Beyond the surface-level excitement, a deeper exploration reveals that many organizations are cautiously testing AI technologies. Observations from recent conferences and personal experiences indicate a range of activities across five levels of AI engagement. The first layer, personal use, is where employees have already begun employing AI tools like ChatGPT and Claude for tasks such as drafting reports and analyzing data, often without formal recognition from their organizations. This informal incorporation of AI can yield significant productivity gains but also introduces risks when not managed properly.
The next layer involves institutional use, where NGOs adopt AI tools for internal processes such as Knowledge Management and Monitoring, Evaluation, and Learning (MEL). More advanced applications are emerging, including systems that utilize Retrieval Augmented Generation to enhance insights from internal documents. However, many initiatives remain isolated within specific teams, lacking a cohesive organizational strategy.
Some organizations are beginning to apply AI externally, engaging communities with tools like WhatsApp bots for information dissemination and AI-driven diagnostics for humanitarian response. Yet, this raises ethical considerations about bias, transparency, and data security, particularly regarding data collection from marginalized groups.
As NGOs venture into this new territory, several key challenges have emerged. First, the governance frameworks in many organizations are not equipped to keep pace with the rapid advancements in AI technology. This disconnect can result in outdated policies that fail to address emerging risks. Additionally, much of the AI usage occurs in a “shadow” capacity, where staff leverage tools without oversight, complicating risk management and organizational learning.

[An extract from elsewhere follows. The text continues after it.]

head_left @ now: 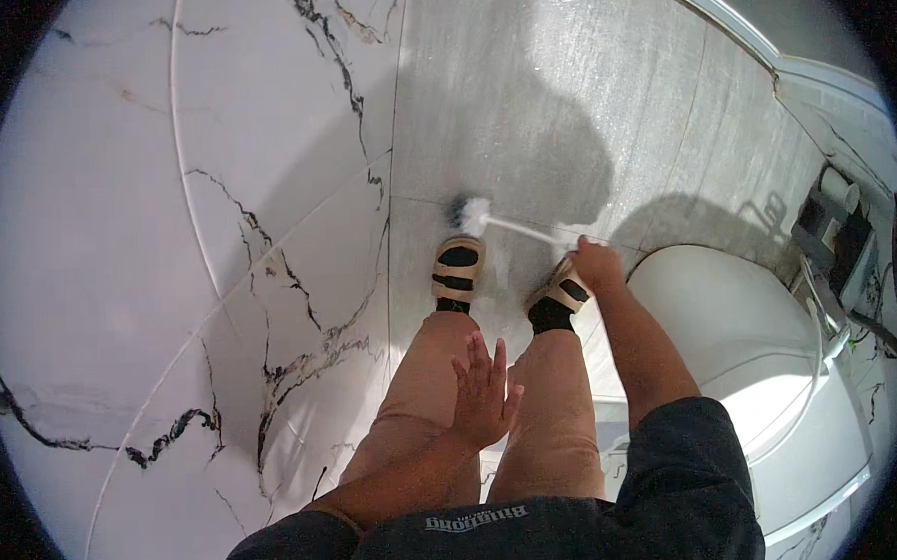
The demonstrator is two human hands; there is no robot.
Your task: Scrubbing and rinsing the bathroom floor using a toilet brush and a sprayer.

Skills gaps further complicate matters, as many staff members are thrust into roles demanding AI-related decision-making without adequate training. This skills deficit extends to leadership, where boards often lack the expertise to guide AI-related strategies effectively. Furthermore, weak data infrastructure can undermine the effectiveness of AI systems, as the quality of outputs is directly tied to the quality of the input data.
Despite these challenges, there are opportunities for NGOs. Maerten suggests turning informal AI use into a learning opportunity by encouraging staff to share their experiences with AI tools. By doing so, organizations can identify useful applications and address risks collaboratively. Establishing robust governance that adapts to the fast-paced nature of AI is another crucial step. This entails defining clear, flexible red lines and ensuring community input in decision-making processes.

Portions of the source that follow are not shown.